• **Task instructions**
Take the entries below and print, exactly, the stretch from the line containing "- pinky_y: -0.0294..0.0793" through the line containing "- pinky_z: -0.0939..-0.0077", both included.
-------------------------
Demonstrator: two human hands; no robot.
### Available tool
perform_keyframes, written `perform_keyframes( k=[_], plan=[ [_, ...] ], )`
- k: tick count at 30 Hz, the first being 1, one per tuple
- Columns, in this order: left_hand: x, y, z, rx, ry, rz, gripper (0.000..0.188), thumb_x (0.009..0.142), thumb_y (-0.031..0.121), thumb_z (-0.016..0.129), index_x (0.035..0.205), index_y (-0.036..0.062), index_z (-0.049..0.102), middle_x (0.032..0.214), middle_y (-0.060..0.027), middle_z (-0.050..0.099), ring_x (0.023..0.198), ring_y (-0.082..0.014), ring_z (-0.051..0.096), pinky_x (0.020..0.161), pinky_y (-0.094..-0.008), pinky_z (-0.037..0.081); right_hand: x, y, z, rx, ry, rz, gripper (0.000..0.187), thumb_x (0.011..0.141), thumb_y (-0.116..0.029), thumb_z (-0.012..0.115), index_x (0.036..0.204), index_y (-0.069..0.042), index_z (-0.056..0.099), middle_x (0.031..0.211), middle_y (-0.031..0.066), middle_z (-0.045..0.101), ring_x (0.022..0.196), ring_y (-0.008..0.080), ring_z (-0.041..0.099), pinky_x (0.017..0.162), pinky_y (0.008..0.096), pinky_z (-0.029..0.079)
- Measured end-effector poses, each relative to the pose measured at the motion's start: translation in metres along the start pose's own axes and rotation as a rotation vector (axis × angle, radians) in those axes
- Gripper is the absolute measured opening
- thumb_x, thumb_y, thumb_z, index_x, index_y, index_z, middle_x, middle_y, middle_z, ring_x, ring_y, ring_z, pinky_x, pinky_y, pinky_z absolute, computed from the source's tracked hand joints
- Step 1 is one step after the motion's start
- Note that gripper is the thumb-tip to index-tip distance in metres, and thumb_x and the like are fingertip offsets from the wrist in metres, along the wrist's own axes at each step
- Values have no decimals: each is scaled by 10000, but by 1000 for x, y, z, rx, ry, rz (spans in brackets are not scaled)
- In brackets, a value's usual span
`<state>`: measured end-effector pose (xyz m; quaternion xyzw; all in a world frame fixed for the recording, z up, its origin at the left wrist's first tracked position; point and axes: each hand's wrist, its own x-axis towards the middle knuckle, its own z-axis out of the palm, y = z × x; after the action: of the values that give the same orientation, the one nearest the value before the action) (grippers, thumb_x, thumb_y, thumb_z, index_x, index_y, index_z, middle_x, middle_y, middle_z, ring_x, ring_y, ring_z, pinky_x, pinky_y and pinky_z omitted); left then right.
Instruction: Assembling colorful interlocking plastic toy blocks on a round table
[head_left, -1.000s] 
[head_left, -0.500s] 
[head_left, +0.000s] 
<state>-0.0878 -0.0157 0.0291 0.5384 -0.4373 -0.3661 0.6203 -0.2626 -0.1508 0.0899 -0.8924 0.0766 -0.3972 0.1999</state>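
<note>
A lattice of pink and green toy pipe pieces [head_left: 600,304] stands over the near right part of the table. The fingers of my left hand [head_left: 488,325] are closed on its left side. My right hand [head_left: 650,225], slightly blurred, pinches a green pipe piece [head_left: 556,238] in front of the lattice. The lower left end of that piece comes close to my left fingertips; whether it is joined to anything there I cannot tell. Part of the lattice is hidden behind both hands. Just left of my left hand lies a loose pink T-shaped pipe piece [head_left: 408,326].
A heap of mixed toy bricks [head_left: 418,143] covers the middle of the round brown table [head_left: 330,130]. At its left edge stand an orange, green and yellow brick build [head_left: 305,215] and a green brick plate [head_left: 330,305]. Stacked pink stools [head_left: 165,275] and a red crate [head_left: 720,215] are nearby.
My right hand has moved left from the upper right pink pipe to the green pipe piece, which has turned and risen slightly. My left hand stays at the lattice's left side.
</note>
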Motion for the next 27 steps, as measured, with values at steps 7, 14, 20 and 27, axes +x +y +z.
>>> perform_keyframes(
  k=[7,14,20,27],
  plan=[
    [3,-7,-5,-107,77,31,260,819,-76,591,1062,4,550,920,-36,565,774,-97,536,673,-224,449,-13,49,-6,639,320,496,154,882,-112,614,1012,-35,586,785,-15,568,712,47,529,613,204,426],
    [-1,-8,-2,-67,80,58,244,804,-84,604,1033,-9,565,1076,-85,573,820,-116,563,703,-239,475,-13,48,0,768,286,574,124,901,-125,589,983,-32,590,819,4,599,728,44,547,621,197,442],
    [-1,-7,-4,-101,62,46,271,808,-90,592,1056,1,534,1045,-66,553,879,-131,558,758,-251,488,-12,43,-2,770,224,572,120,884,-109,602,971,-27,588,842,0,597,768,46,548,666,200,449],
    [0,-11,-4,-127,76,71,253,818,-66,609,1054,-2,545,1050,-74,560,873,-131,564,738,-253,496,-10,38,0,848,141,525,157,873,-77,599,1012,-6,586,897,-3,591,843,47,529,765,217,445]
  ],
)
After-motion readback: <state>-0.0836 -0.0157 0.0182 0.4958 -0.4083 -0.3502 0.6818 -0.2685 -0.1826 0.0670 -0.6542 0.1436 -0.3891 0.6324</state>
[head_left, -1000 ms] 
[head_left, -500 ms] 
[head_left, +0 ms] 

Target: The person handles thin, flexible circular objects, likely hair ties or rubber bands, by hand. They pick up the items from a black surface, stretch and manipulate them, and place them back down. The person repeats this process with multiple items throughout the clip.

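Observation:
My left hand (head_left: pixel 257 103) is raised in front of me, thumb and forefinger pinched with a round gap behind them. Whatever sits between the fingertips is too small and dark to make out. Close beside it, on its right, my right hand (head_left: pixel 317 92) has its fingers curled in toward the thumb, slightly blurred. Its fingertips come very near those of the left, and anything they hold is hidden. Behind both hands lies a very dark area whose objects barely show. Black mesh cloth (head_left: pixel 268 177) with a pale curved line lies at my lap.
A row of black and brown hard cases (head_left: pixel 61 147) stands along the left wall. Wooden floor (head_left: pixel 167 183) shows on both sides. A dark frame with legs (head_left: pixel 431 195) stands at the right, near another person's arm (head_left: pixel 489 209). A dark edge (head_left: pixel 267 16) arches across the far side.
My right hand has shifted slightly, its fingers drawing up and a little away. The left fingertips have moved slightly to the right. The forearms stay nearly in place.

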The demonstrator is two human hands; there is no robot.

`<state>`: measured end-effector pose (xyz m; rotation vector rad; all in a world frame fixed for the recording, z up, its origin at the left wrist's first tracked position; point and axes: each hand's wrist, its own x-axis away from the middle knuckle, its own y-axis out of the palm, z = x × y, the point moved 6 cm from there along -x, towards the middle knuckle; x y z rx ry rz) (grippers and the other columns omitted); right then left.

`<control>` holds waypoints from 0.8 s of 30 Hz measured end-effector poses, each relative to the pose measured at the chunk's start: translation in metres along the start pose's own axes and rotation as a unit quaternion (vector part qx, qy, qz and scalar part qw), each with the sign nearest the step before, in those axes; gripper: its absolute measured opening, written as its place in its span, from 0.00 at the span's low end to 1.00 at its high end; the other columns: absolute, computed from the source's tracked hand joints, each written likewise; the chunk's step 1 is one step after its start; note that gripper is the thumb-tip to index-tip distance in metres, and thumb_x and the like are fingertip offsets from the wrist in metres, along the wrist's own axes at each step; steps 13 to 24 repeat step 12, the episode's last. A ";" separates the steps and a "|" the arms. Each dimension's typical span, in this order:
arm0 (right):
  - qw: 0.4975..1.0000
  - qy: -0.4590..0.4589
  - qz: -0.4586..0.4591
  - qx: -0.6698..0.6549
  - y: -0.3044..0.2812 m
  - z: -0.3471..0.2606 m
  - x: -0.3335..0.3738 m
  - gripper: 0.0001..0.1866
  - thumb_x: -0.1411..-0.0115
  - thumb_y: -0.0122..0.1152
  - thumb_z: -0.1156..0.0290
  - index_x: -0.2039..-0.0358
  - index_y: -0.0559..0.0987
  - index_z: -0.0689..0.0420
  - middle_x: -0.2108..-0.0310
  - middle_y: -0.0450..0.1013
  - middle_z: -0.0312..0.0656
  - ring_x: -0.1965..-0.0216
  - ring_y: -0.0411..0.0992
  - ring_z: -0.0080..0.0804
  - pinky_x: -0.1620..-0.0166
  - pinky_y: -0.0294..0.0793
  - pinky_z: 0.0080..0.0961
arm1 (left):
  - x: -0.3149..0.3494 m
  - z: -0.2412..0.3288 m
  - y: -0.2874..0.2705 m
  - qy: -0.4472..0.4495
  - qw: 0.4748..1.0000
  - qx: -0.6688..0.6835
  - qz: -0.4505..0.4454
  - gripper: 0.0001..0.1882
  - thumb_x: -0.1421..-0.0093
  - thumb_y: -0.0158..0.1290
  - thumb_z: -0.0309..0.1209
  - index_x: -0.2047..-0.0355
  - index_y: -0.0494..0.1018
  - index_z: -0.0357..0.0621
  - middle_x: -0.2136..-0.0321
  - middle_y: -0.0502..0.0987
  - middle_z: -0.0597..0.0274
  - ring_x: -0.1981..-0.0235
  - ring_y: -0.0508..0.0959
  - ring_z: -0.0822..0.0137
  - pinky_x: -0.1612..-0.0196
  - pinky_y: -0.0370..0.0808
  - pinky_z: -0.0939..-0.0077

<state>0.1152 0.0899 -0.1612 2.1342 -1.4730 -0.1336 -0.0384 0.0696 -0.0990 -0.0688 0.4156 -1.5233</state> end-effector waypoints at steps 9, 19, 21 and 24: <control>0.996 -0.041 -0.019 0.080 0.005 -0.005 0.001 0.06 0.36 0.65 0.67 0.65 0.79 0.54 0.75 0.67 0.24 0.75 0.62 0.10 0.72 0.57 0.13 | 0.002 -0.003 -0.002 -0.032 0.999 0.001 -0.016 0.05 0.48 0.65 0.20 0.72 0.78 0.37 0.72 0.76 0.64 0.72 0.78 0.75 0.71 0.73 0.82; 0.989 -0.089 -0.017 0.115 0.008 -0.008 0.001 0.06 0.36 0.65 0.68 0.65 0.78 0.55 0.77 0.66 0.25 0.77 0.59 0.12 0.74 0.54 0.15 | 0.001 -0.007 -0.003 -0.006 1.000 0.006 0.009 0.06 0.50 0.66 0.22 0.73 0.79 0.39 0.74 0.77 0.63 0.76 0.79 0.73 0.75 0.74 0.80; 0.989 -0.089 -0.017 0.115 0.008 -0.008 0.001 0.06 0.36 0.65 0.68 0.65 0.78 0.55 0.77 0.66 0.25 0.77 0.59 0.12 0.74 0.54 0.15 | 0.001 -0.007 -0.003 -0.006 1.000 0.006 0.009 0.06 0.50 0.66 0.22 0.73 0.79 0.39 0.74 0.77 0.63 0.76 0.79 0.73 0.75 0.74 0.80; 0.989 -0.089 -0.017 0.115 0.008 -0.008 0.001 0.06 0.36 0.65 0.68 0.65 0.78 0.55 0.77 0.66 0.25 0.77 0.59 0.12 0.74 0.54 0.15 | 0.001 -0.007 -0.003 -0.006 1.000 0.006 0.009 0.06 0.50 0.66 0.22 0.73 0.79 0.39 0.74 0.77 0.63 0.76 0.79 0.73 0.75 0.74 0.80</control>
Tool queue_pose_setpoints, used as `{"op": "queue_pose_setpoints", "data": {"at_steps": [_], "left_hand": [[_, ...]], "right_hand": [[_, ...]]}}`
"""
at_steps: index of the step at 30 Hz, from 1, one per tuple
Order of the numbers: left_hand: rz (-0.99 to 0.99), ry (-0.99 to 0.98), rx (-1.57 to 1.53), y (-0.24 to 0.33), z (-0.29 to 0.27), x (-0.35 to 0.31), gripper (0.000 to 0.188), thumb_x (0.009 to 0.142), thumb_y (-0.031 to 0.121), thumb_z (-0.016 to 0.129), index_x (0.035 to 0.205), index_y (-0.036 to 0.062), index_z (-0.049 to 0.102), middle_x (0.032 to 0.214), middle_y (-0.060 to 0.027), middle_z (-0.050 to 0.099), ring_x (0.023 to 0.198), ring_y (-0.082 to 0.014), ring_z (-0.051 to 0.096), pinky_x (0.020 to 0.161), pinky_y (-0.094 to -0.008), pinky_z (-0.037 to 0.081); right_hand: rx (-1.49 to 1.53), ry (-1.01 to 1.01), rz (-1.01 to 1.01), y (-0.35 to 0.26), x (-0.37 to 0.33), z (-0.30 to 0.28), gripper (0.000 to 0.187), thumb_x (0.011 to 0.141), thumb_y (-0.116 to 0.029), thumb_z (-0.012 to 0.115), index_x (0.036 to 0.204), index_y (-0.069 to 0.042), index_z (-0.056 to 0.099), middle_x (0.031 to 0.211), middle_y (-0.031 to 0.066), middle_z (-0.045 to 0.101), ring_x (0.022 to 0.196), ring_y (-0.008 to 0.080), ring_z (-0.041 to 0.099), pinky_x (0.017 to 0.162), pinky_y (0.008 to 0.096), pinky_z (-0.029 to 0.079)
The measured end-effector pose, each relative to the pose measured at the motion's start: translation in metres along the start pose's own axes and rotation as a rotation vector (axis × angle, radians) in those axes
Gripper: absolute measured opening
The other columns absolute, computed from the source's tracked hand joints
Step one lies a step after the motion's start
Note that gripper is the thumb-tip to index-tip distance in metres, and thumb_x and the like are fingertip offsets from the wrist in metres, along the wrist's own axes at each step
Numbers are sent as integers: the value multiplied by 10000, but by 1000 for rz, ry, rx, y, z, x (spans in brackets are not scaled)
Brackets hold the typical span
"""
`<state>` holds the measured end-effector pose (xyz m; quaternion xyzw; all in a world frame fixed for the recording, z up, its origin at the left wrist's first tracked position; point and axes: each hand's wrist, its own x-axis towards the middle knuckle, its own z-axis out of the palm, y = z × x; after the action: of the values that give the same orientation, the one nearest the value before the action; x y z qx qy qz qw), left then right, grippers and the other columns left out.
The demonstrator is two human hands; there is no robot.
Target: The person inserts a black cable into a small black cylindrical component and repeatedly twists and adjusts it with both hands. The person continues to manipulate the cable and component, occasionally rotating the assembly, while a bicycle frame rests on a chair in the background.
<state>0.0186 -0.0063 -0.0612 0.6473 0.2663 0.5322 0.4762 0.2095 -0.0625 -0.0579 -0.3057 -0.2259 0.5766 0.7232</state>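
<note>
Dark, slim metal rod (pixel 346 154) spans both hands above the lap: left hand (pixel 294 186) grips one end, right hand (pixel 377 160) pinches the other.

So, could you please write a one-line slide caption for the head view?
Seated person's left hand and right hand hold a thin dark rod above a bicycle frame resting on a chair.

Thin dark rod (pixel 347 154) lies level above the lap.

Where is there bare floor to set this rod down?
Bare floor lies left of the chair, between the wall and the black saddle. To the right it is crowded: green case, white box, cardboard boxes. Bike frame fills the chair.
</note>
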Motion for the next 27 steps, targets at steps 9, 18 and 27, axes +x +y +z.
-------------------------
• **Task answer**
  - pinky_y: -0.0294..0.0793
  - pinky_z: 0.0080..0.0961
arm1 (left):
  - x: -0.3149..0.3494 m
  - z: -0.2412..0.3288 m
  - y: -0.2874..0.2705 m
  - qy: -0.4472..0.4495
  - qw: 0.4748..1.0000
  - qx: -0.6688..0.6835
  - qz: -0.4505..0.4454
  - gripper: 0.0001..0.1882
  - thumb_x: -0.1421..-0.0093
  - thumb_y: -0.0158..0.1290
  - thumb_z: -0.0309..0.1209
  - index_x: -0.2047..-0.0355
  - index_y: -0.0494..0.1018
  - index_z: -0.0357..0.0621
  - middle_x: -0.2136..-0.0321
  - middle_y: -0.0502..0.0987
  - middle_z: -0.0597..0.0274
  - ring_x: -0.1981..-0.0235
  - ring_y: -0.0508..0.0959
  - ring_z: -0.0822..0.0137
  - pinky_x: -0.1612..-0.0196
  - pinky_y: -0.0370..0.0808
  - pinky_z: -0.0939..-0.0077

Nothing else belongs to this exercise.